* [Problem] Only the lines from the beginning of the data below through the line containing "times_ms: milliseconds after" belong in the response, each copied exactly.

----- Records for this task

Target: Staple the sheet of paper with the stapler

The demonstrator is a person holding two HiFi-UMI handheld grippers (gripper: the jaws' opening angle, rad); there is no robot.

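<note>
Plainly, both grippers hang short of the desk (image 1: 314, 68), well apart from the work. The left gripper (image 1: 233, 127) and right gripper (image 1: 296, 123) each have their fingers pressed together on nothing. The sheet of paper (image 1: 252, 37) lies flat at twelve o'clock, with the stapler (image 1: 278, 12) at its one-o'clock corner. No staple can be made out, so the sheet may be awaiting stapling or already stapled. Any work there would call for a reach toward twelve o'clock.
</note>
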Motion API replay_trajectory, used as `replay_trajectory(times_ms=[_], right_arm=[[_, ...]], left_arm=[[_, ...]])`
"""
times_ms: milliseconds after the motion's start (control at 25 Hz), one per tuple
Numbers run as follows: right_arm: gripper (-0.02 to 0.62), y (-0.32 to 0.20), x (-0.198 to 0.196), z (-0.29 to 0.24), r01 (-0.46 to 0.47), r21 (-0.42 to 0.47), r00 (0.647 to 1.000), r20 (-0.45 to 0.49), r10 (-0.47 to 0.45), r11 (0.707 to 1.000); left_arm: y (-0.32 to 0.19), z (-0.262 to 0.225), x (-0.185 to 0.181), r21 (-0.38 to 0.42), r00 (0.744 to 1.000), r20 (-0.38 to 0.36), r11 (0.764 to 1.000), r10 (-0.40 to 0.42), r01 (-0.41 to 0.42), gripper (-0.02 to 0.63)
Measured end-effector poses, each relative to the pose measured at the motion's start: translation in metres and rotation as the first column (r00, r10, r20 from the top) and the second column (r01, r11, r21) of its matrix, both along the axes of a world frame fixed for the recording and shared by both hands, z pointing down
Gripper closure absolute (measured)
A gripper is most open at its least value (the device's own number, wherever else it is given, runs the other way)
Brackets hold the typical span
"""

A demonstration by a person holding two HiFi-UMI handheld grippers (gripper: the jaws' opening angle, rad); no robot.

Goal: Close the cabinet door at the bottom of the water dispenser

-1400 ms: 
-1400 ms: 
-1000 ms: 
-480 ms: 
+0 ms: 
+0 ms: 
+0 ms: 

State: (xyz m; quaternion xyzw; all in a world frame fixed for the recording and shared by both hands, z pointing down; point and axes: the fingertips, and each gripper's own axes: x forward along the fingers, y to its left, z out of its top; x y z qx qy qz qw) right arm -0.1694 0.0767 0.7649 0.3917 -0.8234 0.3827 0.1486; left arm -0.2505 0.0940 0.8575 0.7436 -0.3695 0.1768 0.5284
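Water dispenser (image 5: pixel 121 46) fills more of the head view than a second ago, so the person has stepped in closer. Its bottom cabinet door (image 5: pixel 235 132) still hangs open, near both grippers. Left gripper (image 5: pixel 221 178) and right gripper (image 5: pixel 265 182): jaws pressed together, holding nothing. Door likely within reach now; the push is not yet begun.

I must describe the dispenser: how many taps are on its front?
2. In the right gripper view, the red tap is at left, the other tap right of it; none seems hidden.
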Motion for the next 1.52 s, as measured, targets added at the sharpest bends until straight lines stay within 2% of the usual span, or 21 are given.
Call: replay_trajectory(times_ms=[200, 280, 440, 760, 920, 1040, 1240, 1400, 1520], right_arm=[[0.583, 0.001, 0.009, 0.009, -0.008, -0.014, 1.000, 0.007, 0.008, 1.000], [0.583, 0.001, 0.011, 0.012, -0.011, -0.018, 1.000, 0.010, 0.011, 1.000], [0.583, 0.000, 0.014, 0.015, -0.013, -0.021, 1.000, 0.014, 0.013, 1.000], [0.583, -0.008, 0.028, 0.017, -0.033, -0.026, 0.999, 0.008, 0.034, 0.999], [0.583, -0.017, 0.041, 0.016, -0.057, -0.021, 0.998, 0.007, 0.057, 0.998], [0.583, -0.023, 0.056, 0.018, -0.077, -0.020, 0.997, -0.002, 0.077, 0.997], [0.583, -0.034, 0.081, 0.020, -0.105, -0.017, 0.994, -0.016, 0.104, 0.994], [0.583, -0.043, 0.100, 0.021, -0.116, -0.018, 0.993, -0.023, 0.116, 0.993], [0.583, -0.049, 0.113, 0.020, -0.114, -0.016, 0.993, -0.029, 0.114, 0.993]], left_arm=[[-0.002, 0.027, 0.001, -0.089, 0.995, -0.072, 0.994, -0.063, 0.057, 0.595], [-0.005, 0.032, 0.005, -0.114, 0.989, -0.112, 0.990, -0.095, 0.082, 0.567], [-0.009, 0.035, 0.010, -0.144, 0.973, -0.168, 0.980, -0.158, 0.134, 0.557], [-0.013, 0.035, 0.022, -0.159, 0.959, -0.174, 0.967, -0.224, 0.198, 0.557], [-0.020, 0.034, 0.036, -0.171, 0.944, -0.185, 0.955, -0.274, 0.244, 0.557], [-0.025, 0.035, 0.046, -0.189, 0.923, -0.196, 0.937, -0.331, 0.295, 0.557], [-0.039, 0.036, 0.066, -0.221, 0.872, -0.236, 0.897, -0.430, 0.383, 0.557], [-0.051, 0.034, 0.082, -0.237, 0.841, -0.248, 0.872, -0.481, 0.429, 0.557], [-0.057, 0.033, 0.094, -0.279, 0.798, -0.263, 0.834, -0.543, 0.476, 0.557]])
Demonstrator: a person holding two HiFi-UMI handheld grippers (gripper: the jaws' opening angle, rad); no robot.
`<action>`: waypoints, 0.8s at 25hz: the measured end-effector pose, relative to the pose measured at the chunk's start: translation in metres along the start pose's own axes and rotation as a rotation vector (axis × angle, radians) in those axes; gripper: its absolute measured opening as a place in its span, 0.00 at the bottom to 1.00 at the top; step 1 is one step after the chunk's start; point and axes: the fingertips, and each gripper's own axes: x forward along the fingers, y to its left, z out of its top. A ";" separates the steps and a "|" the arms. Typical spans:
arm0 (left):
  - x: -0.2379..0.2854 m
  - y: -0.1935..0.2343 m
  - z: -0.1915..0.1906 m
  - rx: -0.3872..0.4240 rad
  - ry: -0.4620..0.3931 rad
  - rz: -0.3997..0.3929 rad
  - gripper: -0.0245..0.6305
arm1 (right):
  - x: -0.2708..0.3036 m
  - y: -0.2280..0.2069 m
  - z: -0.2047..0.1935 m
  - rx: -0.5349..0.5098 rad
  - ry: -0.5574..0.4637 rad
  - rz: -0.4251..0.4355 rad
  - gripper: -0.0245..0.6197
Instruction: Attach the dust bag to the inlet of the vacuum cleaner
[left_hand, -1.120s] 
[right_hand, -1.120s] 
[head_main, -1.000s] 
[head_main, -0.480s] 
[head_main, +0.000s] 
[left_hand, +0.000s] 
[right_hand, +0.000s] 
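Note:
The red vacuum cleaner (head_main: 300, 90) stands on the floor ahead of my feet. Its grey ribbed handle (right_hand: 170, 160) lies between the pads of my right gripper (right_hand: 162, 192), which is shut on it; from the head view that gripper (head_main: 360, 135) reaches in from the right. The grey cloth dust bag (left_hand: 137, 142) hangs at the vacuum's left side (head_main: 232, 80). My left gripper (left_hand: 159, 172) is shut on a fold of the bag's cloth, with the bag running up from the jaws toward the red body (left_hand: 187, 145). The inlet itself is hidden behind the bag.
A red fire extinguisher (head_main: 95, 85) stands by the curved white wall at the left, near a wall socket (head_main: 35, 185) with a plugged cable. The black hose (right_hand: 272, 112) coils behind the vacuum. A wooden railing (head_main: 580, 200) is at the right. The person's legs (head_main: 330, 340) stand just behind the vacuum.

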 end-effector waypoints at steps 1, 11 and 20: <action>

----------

* [Reply]
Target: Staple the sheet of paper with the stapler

The demonstrator is a person holding two HiFi-UMI handheld grippers (gripper: the jaws' opening angle, rad); there is no robot.

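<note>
Plainly, both grippers hang short of the desk (image 1: 314, 68), well apart from the work. The left gripper (image 1: 233, 127) and right gripper (image 1: 296, 123) each have their fingers pressed together on nothing. The sheet of paper (image 1: 252, 37) lies flat at twelve o'clock, with the stapler (image 1: 278, 12) at its one-o'clock corner. No staple can be made out, so the sheet may be awaiting stapling or already stapled. Any work there would call for a reach toward twelve o'clock.
</note>
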Motion API replay_trajectory, used as `replay_trajectory(times_ms=[_], right_arm=[[_, ...]], left_arm=[[_, ...]])`
"""
times_ms: milliseconds after the motion's start (control at 25 Hz), one per tuple

The exercise is now complete.